Over 7,000 customers in the Finger Lakes region will experience a power outage on Saturday due to ‘essential upgrades’ by National Grid. The company plans to replace two aging structures that support a transmission line, causing the outage from approximately 7:30 a.m. to 4:30 p.m. on Saturday.
National Grid officials acknowledged the inconvenience, especially during this time of year, but stressed the urgency of these upgrades for system reliability. National Grid Spokesman David Bertola provided some context to the work and how it was identified. “National Grid frequently performs work to ensure that customers have robust, resilient and reliable service that they’ve come to rely on. Oftentimes, this kind of work occurs without service interruptions or the need to plan an outage,” he explained. “However, during routine inspections of our equipment in November, we learned that repairs needed to immediately be made to two wooden poles that support a transmission line.”
Time was of the essence when it came to these repairs, so it was scheduled to take place next week after being discovered during the fall. “If we don’t make these repairs, there’s a risk that people in the area would experience an unplanned outage, such as the kind that results from a severe storm that potentially could impact even more poles, and more customers over a longer time period than what we’ve planned on Saturday,” Bertola continued. “During such a storm, we may not have the ability to access roads to get to the damaged equipment and make the repairs.”
On Saturday, Bertola said National Grid will have 20 crew members working simultaneously on the two poles that will be replaced with steel structures.
The blackout will impact residents in Livingston, Ontario, and Monroe counties, specifically in Avon, Caledonia, Lima, Livonia, Bloomfield, West Bloomfield, Henrietta, Honeoye Falls, Mendon, and Rush.
Earlier this week, the Ontario County Sheriff’s Office published a map of the impacted area. It took no time for frustrated residents in western Ontario County to sound off about the ‘planned’ outage, which many said notification was lackluster.
“How can a planned power outage be allowed in the middle of January in Western New York,” wrote one frustrated resident. Others voiced concern about town boards not having a say in when these ‘planned’ outages occur.
“Why do the residents not get a say in these planned outages? Any outage that is planned in advance should have to go through each and every town board and there should be plenty of notice given to the residents so that public comments can be given,” Brenda Burkett wrote.
To assist those affected, warming centers will be available in these counties. In Livingston County, residents can visit East Avon Fire Department, Avon Fire Department, Lima Ambulance Base, and J.W. Jones Hall. In Monroe County, facilities include the Mendon Fire Department Community Room and Rush Fire Department Building, among others.

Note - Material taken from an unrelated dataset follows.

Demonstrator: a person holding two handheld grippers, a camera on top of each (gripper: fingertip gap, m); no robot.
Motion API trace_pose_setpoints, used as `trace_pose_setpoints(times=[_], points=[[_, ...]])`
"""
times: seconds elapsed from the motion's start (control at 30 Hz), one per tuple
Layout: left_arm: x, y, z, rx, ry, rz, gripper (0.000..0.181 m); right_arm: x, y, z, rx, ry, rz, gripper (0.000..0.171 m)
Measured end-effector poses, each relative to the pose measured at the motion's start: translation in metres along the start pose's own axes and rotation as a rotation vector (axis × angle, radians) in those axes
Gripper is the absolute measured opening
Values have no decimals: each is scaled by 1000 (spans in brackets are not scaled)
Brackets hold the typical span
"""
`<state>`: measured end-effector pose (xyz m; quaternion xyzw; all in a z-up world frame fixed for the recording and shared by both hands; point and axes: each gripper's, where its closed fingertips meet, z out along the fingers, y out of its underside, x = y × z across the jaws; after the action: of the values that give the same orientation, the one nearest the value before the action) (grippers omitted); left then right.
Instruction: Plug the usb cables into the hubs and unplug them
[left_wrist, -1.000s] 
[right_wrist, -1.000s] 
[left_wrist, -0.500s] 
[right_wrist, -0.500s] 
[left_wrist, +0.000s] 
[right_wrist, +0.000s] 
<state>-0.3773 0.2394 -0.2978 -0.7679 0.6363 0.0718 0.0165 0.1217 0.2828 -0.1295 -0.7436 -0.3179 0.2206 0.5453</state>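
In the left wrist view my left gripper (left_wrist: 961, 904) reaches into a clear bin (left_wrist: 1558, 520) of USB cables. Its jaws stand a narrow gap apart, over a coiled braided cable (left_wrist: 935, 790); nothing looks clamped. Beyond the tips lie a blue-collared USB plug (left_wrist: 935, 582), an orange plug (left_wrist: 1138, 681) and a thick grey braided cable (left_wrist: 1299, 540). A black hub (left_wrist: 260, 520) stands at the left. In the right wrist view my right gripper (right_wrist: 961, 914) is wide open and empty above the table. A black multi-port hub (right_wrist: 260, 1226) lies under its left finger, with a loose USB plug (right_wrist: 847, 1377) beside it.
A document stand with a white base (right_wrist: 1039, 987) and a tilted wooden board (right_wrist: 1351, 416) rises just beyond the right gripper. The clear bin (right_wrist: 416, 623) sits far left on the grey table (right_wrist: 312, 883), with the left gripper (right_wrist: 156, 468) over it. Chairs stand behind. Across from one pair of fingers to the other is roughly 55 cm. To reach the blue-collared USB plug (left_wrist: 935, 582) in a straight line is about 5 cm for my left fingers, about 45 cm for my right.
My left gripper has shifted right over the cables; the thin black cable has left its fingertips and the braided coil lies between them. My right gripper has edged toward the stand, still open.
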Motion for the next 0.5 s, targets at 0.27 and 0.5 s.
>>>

Ontario County will offer warming centers at Ionia Fire Department and West Bloomfield Congregational Church.
However, residents say that doesn’t go far enough. “Even if there are warming centers, you are not going to get people, especially seniors, to leave their pets in a freezing cold home all day long,” Osborn Midge wrote. “Perhaps having a dog is not that much of an issue, but people are not going to leave their cats or birds or other pets behind.”
One common theme in the complaints about the planned outage was the weeks’ notice and final timing of repairs. Completing them in January — instead of warmer months closer to spring or summer — left many feeling like it was less planned, and more of a surprise to National Grid.